**Task directions:** Print exactly the lines below between the line holding "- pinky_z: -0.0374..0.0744" and the line holding "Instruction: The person", inclusive, and nothing more.

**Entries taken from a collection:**
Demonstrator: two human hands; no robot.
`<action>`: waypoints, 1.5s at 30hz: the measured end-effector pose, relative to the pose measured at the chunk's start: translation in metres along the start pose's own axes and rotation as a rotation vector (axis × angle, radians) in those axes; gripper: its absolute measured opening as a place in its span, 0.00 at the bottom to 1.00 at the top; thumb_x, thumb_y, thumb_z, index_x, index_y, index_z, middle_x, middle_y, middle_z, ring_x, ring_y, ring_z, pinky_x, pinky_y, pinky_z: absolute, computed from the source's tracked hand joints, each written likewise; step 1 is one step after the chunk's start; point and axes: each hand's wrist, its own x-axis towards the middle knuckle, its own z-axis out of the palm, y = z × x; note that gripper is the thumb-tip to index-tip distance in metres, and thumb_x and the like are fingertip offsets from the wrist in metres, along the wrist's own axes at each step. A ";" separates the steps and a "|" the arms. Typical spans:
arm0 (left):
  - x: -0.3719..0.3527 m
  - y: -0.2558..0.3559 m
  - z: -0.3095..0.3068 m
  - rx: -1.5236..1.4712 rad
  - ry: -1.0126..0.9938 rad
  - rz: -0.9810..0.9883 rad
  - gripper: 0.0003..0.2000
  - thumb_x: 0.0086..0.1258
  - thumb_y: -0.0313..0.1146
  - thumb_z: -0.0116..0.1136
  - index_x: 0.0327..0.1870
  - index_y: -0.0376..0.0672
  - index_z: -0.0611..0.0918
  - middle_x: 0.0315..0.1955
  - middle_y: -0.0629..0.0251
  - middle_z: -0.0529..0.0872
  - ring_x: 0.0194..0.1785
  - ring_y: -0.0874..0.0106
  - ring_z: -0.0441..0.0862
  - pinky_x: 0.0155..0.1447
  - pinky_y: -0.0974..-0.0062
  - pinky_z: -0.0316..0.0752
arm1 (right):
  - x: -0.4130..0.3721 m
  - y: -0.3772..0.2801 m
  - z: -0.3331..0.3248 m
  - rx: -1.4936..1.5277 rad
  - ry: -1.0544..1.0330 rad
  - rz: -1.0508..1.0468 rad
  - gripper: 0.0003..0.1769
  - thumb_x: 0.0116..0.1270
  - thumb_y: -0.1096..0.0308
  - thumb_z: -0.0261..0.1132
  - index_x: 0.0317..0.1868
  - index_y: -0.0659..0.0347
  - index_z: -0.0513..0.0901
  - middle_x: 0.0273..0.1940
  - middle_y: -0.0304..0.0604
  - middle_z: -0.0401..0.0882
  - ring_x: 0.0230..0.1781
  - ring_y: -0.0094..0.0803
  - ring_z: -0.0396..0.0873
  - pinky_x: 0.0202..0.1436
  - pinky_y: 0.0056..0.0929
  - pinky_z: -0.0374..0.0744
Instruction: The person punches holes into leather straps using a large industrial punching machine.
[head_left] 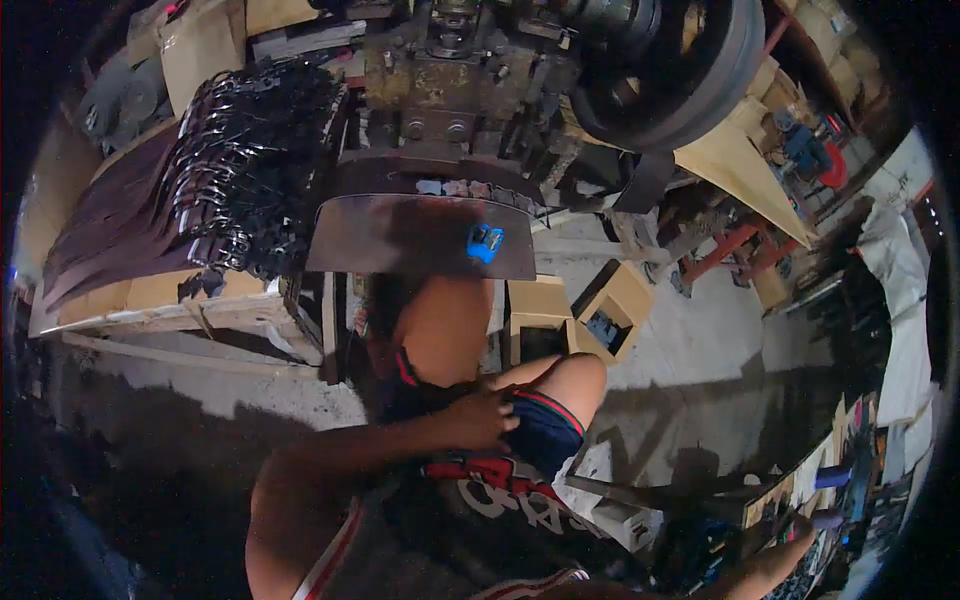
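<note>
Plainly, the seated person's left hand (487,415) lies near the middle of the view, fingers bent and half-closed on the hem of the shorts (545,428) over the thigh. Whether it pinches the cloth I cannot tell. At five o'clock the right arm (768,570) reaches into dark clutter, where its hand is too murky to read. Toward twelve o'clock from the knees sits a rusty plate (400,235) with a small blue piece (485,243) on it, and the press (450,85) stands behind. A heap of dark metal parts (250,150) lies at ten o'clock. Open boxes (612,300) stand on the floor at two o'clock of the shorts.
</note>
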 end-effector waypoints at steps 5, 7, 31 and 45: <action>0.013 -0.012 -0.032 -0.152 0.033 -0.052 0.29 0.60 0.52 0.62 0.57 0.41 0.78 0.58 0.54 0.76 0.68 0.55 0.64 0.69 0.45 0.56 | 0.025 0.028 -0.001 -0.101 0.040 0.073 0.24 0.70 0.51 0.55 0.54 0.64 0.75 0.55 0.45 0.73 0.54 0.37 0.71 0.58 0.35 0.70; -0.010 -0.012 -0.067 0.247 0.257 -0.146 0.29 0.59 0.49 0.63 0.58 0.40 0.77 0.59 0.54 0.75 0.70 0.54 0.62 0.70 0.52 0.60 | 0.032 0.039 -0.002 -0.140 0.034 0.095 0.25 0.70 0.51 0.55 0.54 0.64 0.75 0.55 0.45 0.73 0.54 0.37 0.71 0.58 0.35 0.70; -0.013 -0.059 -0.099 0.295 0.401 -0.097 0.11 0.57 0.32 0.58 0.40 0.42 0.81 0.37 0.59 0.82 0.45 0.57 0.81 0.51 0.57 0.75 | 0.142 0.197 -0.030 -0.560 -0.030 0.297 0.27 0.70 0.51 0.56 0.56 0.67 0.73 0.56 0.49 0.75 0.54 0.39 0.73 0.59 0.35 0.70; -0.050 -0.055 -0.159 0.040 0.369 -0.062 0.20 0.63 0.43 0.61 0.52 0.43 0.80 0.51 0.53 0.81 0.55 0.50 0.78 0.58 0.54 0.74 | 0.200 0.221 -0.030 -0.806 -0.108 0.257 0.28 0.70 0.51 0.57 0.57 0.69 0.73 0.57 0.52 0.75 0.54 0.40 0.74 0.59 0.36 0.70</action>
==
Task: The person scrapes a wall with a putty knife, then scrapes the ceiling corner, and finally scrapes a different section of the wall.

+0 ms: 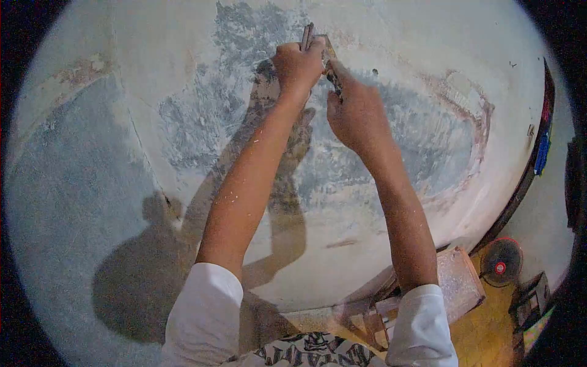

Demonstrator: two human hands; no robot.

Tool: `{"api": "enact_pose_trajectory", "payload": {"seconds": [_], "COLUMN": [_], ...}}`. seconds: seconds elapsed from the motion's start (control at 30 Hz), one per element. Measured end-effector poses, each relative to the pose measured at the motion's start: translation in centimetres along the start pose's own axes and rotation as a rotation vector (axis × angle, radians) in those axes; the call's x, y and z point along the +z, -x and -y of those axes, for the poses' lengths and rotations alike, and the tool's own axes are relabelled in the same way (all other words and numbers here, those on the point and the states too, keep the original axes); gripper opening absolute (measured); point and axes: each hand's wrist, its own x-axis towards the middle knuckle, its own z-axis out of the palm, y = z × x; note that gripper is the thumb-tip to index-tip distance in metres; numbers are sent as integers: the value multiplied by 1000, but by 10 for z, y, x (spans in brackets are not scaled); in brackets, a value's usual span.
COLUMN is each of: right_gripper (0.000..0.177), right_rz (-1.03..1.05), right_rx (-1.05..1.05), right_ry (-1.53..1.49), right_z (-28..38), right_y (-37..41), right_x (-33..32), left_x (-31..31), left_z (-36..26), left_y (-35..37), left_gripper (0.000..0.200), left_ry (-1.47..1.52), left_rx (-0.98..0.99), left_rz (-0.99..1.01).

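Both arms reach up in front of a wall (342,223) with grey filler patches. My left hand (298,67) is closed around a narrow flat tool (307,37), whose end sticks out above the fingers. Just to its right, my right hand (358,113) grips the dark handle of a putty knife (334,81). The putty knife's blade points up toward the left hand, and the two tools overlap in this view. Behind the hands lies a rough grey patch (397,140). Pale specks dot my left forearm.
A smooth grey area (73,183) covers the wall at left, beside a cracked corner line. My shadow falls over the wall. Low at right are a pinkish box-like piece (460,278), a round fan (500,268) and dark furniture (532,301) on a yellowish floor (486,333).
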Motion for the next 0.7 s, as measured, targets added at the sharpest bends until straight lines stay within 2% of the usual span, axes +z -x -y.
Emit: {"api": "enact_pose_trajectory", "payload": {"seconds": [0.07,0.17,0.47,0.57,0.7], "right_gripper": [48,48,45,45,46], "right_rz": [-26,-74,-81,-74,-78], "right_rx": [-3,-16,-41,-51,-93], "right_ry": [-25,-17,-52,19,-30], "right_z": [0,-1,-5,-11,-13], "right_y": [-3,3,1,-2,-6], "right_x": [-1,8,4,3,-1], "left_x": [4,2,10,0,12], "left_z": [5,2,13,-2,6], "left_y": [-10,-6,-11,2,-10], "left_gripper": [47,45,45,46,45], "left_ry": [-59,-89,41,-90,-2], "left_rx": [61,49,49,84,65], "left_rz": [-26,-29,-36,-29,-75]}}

**Output:**
  - pinky_z: -0.0374..0.0744
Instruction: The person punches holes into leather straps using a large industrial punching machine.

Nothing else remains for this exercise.